**Instructions for the task**
Repeat exactly, and only, the lines of the entries below from the one with "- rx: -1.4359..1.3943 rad" through the one with "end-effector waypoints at", both ends included.
_ _ _ _
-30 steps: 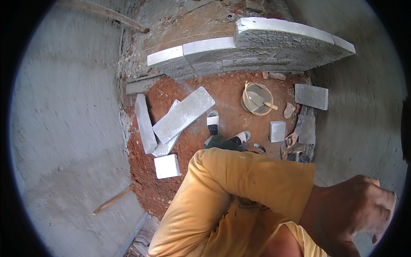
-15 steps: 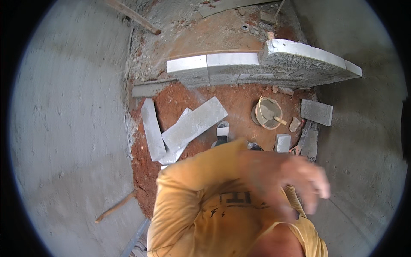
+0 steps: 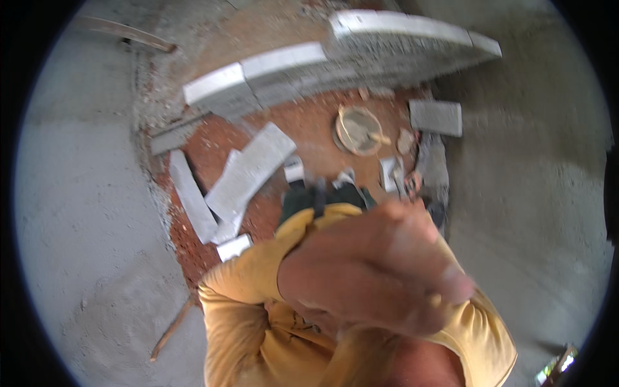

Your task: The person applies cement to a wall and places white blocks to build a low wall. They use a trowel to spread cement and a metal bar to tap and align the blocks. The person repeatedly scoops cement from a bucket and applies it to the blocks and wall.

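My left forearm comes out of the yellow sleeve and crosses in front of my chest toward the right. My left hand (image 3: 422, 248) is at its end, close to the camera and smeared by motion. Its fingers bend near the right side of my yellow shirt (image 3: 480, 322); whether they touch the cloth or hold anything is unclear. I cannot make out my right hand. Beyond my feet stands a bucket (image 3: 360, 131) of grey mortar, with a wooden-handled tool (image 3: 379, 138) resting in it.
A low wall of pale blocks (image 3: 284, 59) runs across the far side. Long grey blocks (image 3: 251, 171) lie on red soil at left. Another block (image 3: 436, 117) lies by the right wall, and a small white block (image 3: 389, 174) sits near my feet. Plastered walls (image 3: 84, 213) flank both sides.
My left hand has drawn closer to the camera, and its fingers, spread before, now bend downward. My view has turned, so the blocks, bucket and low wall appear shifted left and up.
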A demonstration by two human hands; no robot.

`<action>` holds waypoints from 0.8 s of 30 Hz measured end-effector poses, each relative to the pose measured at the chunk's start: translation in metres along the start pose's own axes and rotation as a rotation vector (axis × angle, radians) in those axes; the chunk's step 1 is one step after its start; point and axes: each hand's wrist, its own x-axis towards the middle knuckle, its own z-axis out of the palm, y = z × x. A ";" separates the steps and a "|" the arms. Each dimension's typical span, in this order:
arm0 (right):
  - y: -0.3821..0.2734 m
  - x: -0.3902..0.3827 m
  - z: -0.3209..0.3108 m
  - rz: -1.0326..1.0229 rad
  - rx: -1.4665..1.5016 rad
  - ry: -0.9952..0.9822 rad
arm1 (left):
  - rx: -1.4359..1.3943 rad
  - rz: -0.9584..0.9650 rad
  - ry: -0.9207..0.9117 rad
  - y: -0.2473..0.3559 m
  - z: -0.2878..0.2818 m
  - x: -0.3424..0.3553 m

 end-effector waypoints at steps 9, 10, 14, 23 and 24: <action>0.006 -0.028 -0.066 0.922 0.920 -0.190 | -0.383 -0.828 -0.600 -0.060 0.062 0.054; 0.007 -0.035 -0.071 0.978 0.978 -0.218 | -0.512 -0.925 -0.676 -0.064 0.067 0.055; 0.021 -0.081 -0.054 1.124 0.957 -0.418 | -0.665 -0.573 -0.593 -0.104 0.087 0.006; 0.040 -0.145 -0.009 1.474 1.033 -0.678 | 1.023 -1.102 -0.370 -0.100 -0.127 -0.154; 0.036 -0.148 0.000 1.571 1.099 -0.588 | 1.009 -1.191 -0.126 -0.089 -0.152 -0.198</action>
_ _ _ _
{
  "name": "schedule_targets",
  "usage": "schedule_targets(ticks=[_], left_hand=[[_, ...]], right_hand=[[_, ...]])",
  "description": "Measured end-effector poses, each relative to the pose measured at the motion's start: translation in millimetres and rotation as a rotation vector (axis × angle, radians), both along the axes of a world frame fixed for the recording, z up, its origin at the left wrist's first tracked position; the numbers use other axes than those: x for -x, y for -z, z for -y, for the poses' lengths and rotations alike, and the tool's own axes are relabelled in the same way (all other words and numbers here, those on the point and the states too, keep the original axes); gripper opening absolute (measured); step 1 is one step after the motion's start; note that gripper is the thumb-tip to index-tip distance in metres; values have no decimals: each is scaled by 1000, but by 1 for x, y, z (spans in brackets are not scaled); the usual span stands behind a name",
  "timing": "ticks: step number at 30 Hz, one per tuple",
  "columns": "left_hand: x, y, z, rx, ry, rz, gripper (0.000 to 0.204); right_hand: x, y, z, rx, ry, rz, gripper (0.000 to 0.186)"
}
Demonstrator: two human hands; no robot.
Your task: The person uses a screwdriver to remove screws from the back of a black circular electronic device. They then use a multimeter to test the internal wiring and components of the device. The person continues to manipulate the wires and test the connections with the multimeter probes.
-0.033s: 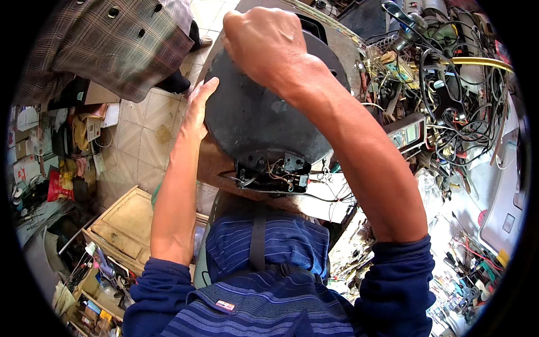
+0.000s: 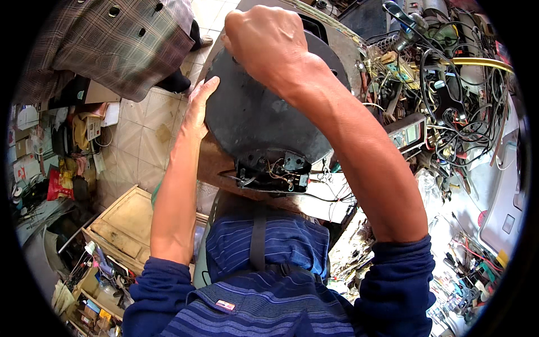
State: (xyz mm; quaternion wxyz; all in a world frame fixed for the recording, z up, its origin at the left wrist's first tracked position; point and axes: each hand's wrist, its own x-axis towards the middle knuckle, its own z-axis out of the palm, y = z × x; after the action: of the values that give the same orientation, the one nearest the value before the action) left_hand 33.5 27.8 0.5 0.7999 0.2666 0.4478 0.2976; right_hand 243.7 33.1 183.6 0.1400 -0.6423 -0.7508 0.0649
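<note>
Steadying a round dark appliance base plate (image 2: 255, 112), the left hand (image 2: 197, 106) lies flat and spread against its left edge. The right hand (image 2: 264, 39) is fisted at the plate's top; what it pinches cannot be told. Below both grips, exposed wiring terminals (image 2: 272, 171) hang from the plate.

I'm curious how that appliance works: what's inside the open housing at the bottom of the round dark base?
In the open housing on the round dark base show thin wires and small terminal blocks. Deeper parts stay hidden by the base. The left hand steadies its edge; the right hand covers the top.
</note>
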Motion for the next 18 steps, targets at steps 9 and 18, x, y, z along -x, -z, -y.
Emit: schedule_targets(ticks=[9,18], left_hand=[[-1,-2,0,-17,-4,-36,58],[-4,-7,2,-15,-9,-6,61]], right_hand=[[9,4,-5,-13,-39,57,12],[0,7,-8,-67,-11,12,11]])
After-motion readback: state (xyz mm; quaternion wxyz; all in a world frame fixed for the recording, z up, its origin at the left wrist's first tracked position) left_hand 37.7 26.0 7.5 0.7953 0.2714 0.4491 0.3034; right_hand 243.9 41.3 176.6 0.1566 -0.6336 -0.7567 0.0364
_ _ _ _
**Solution to this exercise**
  - rx: -1.4359..1.3943 rad
  - rz: -0.9584..0.9650 rad
  - ry: -0.9207..0.9117 rad
  - y: -0.2473..0.3559 m
  - z: -0.2878..0.2818 m
  - x: -0.3424..0.3553 m

 end-effector waypoints at steps 9, 10, 14, 23 and 24: <action>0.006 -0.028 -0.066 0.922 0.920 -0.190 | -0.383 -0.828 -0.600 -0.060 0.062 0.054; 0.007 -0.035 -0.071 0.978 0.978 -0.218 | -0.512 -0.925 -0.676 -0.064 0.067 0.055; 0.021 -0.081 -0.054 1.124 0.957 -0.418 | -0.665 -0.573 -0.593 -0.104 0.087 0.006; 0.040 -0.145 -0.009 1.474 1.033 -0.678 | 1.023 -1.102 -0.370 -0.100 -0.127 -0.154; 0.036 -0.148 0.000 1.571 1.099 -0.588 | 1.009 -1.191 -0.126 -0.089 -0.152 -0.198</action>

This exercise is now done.